◆ **What the task asks**:
Use the entries below and reproduce exactly the lines from the one containing "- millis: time" down to the one containing "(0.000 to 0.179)", both of them included.

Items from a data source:
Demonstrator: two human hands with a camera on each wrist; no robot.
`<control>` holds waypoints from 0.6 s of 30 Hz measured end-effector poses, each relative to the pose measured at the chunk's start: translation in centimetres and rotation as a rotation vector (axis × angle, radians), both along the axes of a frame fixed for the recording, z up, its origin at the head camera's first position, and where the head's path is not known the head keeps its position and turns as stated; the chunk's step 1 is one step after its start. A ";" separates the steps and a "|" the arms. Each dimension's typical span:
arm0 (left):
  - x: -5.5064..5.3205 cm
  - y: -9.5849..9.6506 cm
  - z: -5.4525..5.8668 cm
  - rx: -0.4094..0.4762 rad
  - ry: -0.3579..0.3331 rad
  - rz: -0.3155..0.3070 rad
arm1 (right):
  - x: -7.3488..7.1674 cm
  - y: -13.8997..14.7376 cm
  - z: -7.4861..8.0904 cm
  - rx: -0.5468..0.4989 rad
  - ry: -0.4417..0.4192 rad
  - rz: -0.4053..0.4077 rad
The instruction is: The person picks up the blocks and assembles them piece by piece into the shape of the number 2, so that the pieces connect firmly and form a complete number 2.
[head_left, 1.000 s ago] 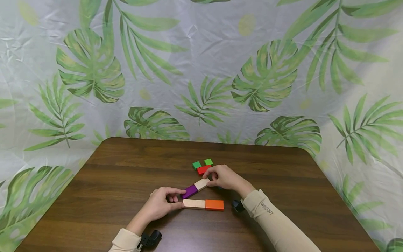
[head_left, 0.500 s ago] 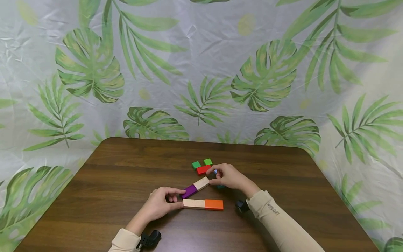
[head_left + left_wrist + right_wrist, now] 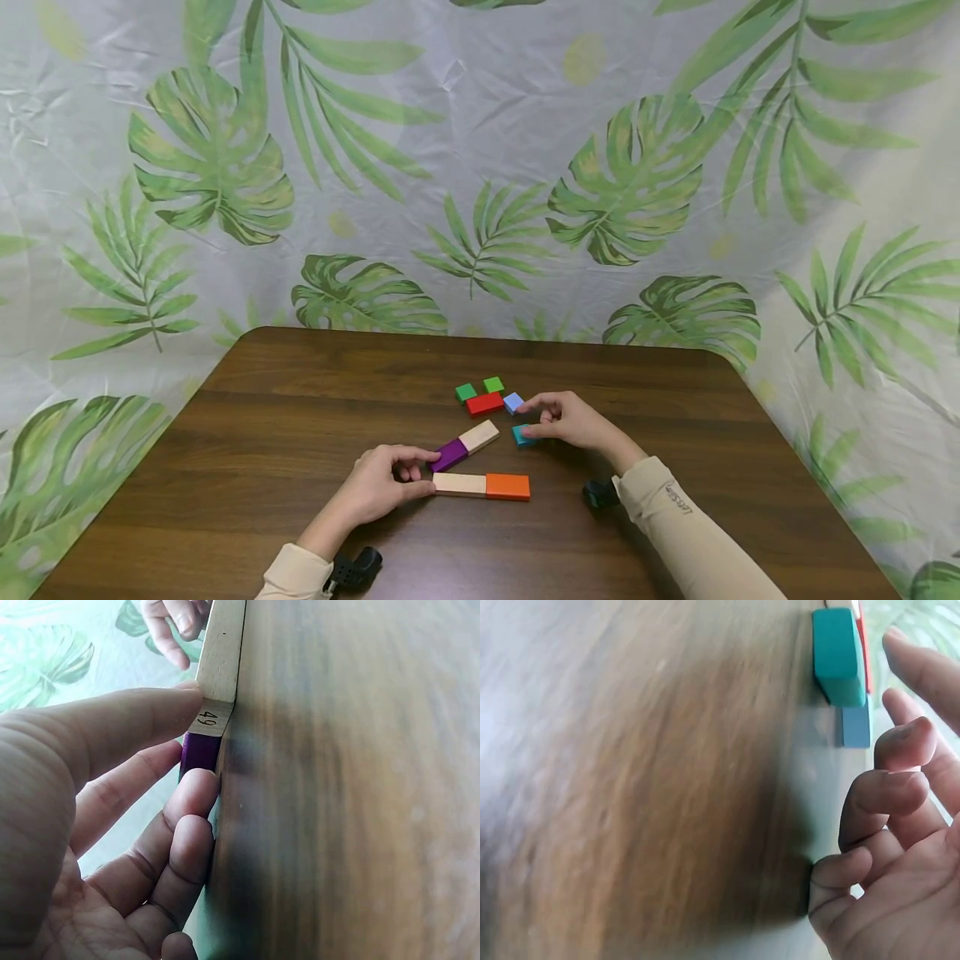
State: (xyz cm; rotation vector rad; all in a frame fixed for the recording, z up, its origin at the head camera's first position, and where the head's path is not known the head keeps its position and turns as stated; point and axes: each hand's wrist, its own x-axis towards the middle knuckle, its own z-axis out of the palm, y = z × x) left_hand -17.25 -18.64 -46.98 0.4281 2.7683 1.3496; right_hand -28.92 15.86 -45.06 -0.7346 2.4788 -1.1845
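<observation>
My left hand lies at the left ends of two rows of wooden blocks. Its index fingertip touches a purple block, which adjoins a plain wooden block on a slant. The thumb is against the end of another plain block; an orange block continues that row. Close up in the left wrist view, a plain block bears the number 49. My right hand hovers at a teal block, thumb overlapping it and index finger near a light blue block. The right wrist view shows its fingers apart.
Behind the slanted row sit a red block, a dark green block and a light green block. The brown wooden table ends at a leaf-print cloth backdrop.
My right hand has left the plain block at the slanted row's end and moved right to the teal block. The light blue and teal blocks have come into view. My left hand stays put.
</observation>
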 end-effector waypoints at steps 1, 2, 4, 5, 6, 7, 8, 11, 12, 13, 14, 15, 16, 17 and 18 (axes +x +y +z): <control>0.0 0.0 0.0 0.001 -0.002 0.000 | 0.0 0.2 -0.1 -0.006 -0.006 -0.001; 0.0 0.0 0.0 0.000 -0.003 0.001 | 0.0 0.3 -0.1 -0.011 -0.013 -0.003; 0.0 0.0 -0.1 0.000 -0.003 0.001 | 0.1 0.6 -0.2 -0.017 -0.028 -0.005; 0.0 0.0 -0.1 -0.001 -0.002 0.001 | 0.1 0.6 -0.3 -0.019 -0.034 -0.004; -0.1 0.0 -0.1 -0.001 -0.001 0.001 | 0.1 0.7 -0.4 -0.019 -0.039 -0.005; -0.1 0.0 -0.1 -0.001 0.001 0.001 | 0.1 0.7 -0.4 -0.018 -0.045 -0.006; -0.1 0.0 -0.1 -0.001 0.002 0.000 | 0.1 0.8 -0.5 -0.020 -0.050 -0.007; -0.1 0.0 -0.1 0.003 0.001 0.001 | 0.1 0.9 -0.6 -0.017 -0.056 -0.002; 0.0 0.0 -0.1 0.005 0.002 0.001 | 0.1 0.9 -0.6 -0.014 -0.059 -0.003; 0.0 0.0 -0.1 0.010 0.003 -0.003 | 0.1 0.9 -0.6 -0.012 -0.064 -0.003; 0.0 0.0 -0.1 0.012 0.001 -0.003 | 0.1 1.0 -0.6 -0.010 -0.067 -0.001; 0.0 0.0 -0.1 0.013 0.000 -0.003 | 0.2 1.0 -0.5 -0.008 -0.070 0.000; 0.0 0.0 -0.1 0.013 0.000 -0.004 | 0.1 1.0 -0.5 -0.006 -0.072 0.002; 0.0 0.0 -0.1 0.014 0.000 -0.006 | 0.1 1.1 -0.5 -0.005 -0.075 0.002; 0.0 0.0 -0.1 0.017 0.001 -0.008 | 0.1 1.1 -0.5 -0.007 -0.078 0.004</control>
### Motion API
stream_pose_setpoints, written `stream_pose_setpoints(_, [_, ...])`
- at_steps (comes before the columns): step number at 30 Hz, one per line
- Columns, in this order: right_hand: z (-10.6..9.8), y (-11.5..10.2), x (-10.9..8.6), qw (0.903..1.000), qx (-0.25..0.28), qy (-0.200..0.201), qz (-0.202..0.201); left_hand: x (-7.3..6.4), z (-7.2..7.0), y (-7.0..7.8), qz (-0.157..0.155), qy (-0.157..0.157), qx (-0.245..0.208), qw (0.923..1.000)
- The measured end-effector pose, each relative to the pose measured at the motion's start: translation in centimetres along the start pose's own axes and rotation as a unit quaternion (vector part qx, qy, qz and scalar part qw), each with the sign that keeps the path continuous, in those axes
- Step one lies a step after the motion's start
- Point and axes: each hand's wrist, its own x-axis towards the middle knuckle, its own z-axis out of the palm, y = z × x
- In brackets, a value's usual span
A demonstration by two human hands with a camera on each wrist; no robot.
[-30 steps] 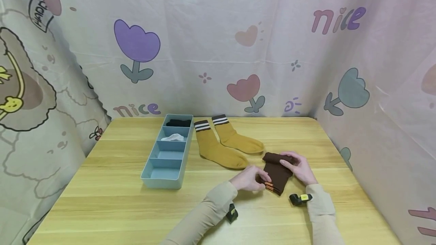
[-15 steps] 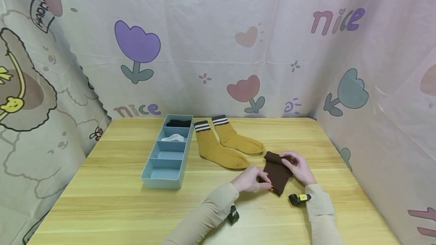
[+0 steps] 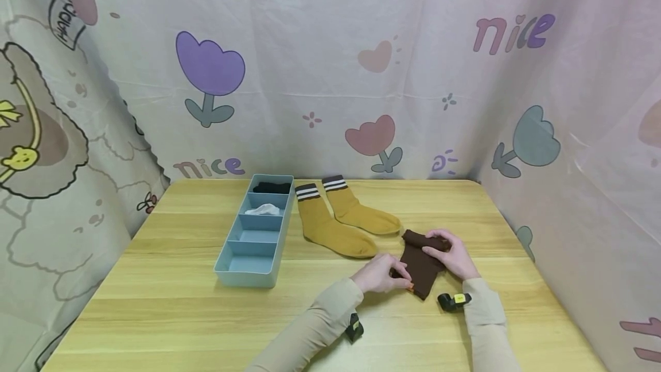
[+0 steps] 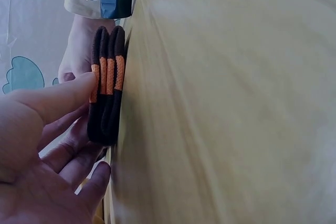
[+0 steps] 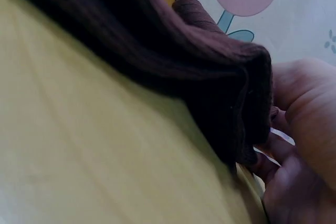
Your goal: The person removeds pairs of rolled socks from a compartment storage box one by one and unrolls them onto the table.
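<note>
A pair of dark brown socks lies stacked in layers on the table, its far end folded over into a roll. At the near-left cuff, my left hand pinches the edge. The left wrist view shows its thumb pressing the orange-striped cuff layers, with the other fingers along the side. My right hand grips the folded far end, thumb on the near side of the roll. In the right wrist view, the brown fabric hides part of the right fingers.
Left of the hands stands a blue-grey divided box; a black folded item and a white one lie in its two far compartments. Two mustard socks with striped cuffs lie flat beside it. A printed curtain borders the table.
The left hand has edged slightly right over the cuff, covering more of the orange stripes. The right hand stays on the rolled end, its thumb slightly shifted. The mustard socks and box are unmoved.
</note>
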Motion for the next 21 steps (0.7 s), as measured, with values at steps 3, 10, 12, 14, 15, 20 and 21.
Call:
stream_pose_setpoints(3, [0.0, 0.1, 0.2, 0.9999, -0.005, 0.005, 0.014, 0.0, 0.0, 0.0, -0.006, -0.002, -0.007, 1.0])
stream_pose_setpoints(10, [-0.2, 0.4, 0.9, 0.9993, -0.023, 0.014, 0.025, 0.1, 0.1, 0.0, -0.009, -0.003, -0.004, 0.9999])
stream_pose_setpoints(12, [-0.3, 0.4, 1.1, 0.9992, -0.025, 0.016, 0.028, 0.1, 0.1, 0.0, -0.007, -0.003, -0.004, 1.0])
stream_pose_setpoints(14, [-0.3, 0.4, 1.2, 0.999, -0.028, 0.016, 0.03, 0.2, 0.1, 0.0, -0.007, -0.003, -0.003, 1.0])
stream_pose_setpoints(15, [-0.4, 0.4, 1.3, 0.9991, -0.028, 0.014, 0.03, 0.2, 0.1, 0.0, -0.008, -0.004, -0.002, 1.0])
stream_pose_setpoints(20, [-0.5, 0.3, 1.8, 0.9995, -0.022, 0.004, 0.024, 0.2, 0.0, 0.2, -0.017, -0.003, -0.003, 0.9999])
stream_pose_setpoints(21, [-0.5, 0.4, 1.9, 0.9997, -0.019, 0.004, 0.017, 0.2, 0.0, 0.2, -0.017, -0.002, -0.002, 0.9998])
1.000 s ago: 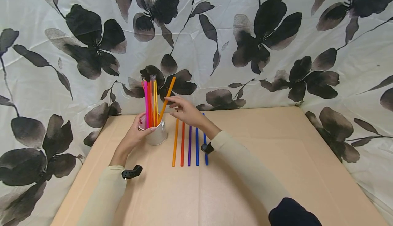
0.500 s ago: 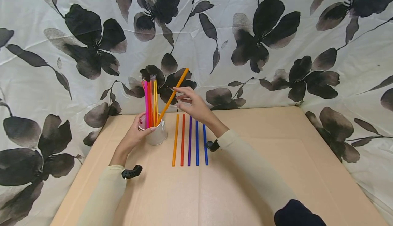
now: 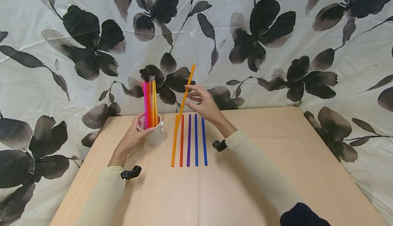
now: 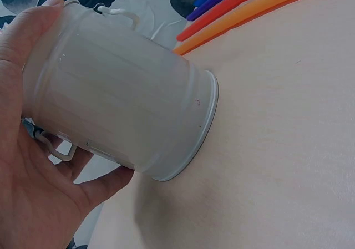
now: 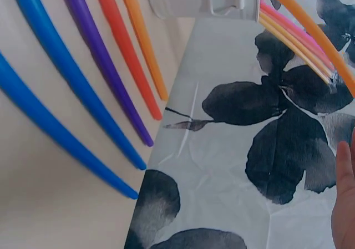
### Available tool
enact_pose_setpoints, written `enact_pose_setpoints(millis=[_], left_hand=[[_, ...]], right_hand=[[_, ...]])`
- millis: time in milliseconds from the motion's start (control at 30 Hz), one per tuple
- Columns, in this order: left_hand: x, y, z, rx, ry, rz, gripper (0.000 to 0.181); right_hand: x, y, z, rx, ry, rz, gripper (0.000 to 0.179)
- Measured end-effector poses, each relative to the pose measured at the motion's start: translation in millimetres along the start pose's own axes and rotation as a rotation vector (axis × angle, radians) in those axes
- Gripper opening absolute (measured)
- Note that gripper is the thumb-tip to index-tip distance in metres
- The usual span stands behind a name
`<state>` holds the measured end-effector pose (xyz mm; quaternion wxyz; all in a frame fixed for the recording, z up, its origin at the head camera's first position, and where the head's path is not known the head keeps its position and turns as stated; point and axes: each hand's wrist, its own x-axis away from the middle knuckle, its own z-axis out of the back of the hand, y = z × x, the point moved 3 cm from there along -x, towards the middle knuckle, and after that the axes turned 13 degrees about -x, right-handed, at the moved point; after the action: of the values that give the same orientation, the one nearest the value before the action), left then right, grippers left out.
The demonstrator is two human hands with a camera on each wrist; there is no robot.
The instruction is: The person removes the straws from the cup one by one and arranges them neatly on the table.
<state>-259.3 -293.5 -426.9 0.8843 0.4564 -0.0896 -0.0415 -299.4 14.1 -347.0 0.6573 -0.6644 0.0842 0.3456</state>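
Observation:
My left hand (image 3: 134, 132) grips a small white metal bucket (image 3: 157, 138) by its rim and side; the left wrist view shows thumb and fingers around the bucket wall (image 4: 116, 88). Several pink, red and yellow drinking straws (image 3: 149, 103) stand in it. Just right of the bucket, my right hand (image 3: 204, 104) pinches an orange straw (image 3: 190, 74) between thumb and fingertips. That straw leans, its lower end overlapping the top of an orange straw (image 3: 174, 147) lying on the table. In the right wrist view the held straw (image 5: 316, 27) passes in front of the bucket.
Right of the lying orange straw, a red straw (image 3: 182, 144), a purple straw (image 3: 188, 144) and two blue straws (image 3: 196, 144) lie side by side on the wooden table (image 3: 261, 171). A white floral cloth (image 3: 196, 52) hangs behind the table's far edge.
My right hand has drawn the orange straw out of the bucket and moved it right, over the row's left end. My left hand keeps its hold on the bucket.

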Motion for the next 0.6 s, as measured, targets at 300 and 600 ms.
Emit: enact_pose_setpoints(millis=[300, 600], left_hand=[[-0.9, 0.1, 0.2, 0.001, 0.001, 0.008, 0.094], [-1.6, -0.1, 0.6, 0.013, -0.001, 0.010, 0.094]], right_hand=[[7.5, 1.6, 17.2, -0.065, 0.021, -0.053, 0.057], [13.1, 40.4, 38.7, -0.035, 0.059, -0.094, 0.056]])
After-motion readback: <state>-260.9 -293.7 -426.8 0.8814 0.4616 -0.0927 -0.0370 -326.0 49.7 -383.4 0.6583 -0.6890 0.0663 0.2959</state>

◆ **Reply to the task**:
- millis: time in milliseconds from the motion's start (control at 30 Hz), one per tuple
- Columns, in this order: left_hand: x, y, z, rx, ry, rz, gripper (0.000 to 0.181); right_hand: x, y, z, rx, ry, rz, gripper (0.000 to 0.179)

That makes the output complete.